---- EXCERPTED DATA
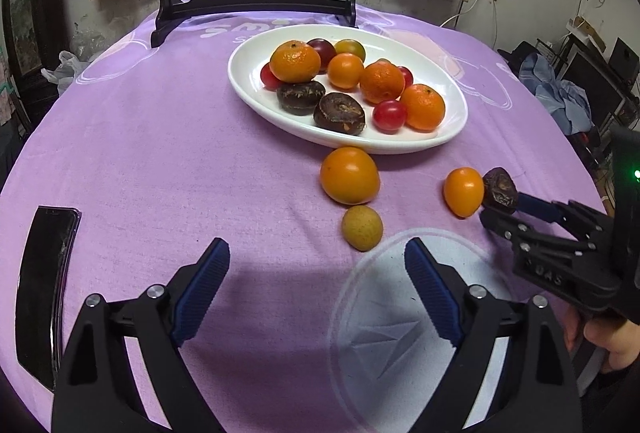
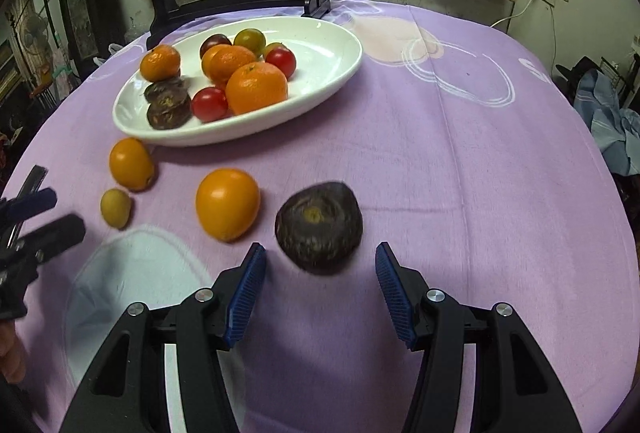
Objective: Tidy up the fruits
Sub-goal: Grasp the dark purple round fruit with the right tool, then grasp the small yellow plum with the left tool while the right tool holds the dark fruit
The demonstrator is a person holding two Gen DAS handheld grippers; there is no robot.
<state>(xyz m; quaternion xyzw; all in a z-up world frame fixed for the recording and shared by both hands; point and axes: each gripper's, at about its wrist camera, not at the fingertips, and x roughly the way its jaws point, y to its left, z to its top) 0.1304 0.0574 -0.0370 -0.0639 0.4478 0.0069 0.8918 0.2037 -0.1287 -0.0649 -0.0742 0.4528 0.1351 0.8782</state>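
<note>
1. Purple cloth [image 2: 460, 161] covers the table; the white plate [image 2: 336, 73] of fruit sits upper left in the right wrist view.
2. Right gripper [image 2: 320, 285] stands apart, the dark fruit [image 2: 319, 227] just ahead, untouched.
3. Left gripper [image 1: 316, 285] stands wide apart, empty, at the bottom of its frame; a yellow fruit [image 1: 362, 227] lies beyond.

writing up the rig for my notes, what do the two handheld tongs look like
Both match. The left tongs are black plastic with angular linkage arms, silver round pivot bolts and two blue ribbed finger pads. The right tongs have the same black frame, silver bolts and blue ribbed pads. From the left wrist view, the right unit's black body carries raised lettering and a small green light. No sleeves are visible.
</note>
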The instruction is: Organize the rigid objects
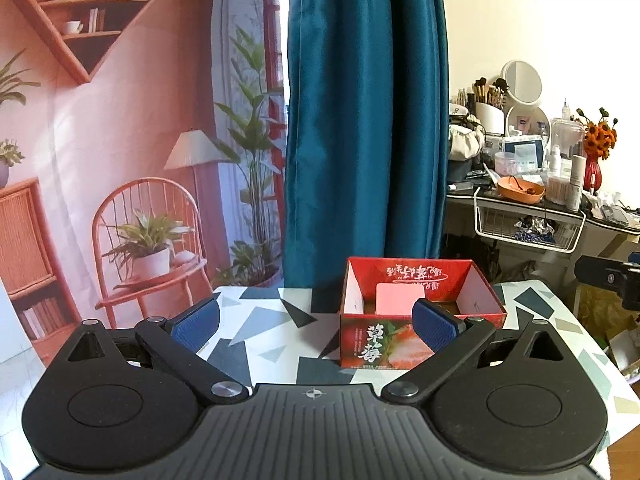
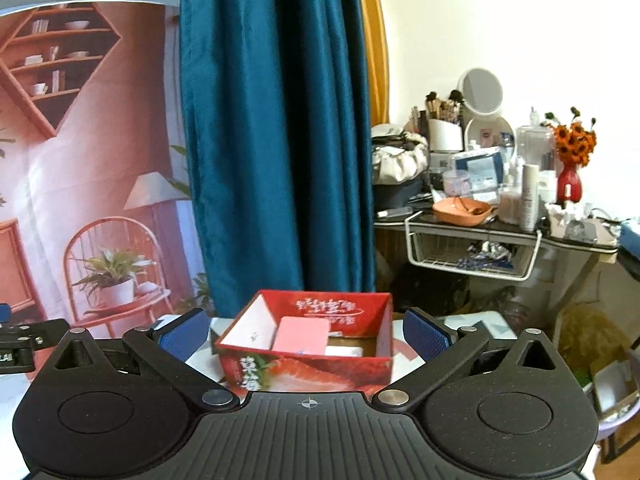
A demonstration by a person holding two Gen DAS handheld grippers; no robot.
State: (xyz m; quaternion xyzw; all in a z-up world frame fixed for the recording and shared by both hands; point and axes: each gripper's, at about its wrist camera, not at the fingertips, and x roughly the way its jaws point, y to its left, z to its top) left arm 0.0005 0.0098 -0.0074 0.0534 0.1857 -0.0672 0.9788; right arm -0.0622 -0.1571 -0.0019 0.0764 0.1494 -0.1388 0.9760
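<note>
A red open-top cardboard box [image 1: 374,344] with strawberry print stands on the patterned table [image 1: 264,320]. A pink flat block [image 1: 400,298] leans inside it. My left gripper [image 1: 316,320] is open and empty, with the box just ahead to the right; its right finger [image 1: 434,326] overlaps the box's front. In the right wrist view the box [image 2: 308,372] sits between my open, empty right gripper's [image 2: 306,334] fingers, with the pink block [image 2: 300,336] and a white flat item [image 2: 344,351] inside. The left gripper's edge [image 2: 16,344] shows at far left.
A blue curtain [image 1: 360,120] hangs behind the table. A cluttered vanity desk [image 1: 540,200] with a wire basket stands at the right. A printed backdrop [image 1: 120,140] covers the left wall. Boxes lie on the floor [image 2: 612,392] at the right.
</note>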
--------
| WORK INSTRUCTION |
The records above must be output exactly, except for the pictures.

| TASK SOLUTION |
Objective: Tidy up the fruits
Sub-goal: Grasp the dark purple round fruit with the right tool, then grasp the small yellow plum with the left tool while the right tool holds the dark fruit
The demonstrator is a person holding two Gen DAS handheld grippers; there is no robot.
<state>(xyz m; quaternion xyzw; all in a z-up world frame fixed for the recording and shared by both hands; point and axes: each gripper's, at about its wrist camera, not at the fingertips, and x roughly the way its jaws point, y to its left, z to its top) 0.1304 0.0574 -0.0370 -0.0639 0.4478 0.0069 0.8918 0.2037 -0.1287 -0.0649 -0.0742 0.4528 0.1351 0.8782</state>
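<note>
1. Purple cloth [image 2: 460, 161] covers the table; the white plate [image 2: 336, 73] of fruit sits upper left in the right wrist view.
2. Right gripper [image 2: 320, 285] stands apart, the dark fruit [image 2: 319, 227] just ahead, untouched.
3. Left gripper [image 1: 316, 285] stands wide apart, empty, at the bottom of its frame; a yellow fruit [image 1: 362, 227] lies beyond.

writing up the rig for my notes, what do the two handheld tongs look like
Both match. The left tongs are black plastic with angular linkage arms, silver round pivot bolts and two blue ribbed finger pads. The right tongs have the same black frame, silver bolts and blue ribbed pads. From the left wrist view, the right unit's black body carries raised lettering and a small green light. No sleeves are visible.
</note>
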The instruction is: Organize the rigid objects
A demonstration by a person holding two Gen DAS handheld grippers; no robot.
State: (xyz m; quaternion xyzw; all in a z-up world frame fixed for the recording and shared by both hands; point and axes: each gripper's, at about its wrist camera, not at the fingertips, and x roughly the way its jaws point, y to its left, z to its top) left arm 0.0005 0.0098 -0.0074 0.0534 0.1857 -0.0672 0.9788; right arm -0.0622 -0.1571 -0.0019 0.0764 0.1494 -0.1388 0.9760
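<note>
A red open-top cardboard box [image 1: 374,344] with strawberry print stands on the patterned table [image 1: 264,320]. A pink flat block [image 1: 400,298] leans inside it. My left gripper [image 1: 316,320] is open and empty, with the box just ahead to the right; its right finger [image 1: 434,326] overlaps the box's front. In the right wrist view the box [image 2: 308,372] sits between my open, empty right gripper's [image 2: 306,334] fingers, with the pink block [image 2: 300,336] and a white flat item [image 2: 344,351] inside. The left gripper's edge [image 2: 16,344] shows at far left.
A blue curtain [image 1: 360,120] hangs behind the table. A cluttered vanity desk [image 1: 540,200] with a wire basket stands at the right. A printed backdrop [image 1: 120,140] covers the left wall. Boxes lie on the floor [image 2: 612,392] at the right.
</note>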

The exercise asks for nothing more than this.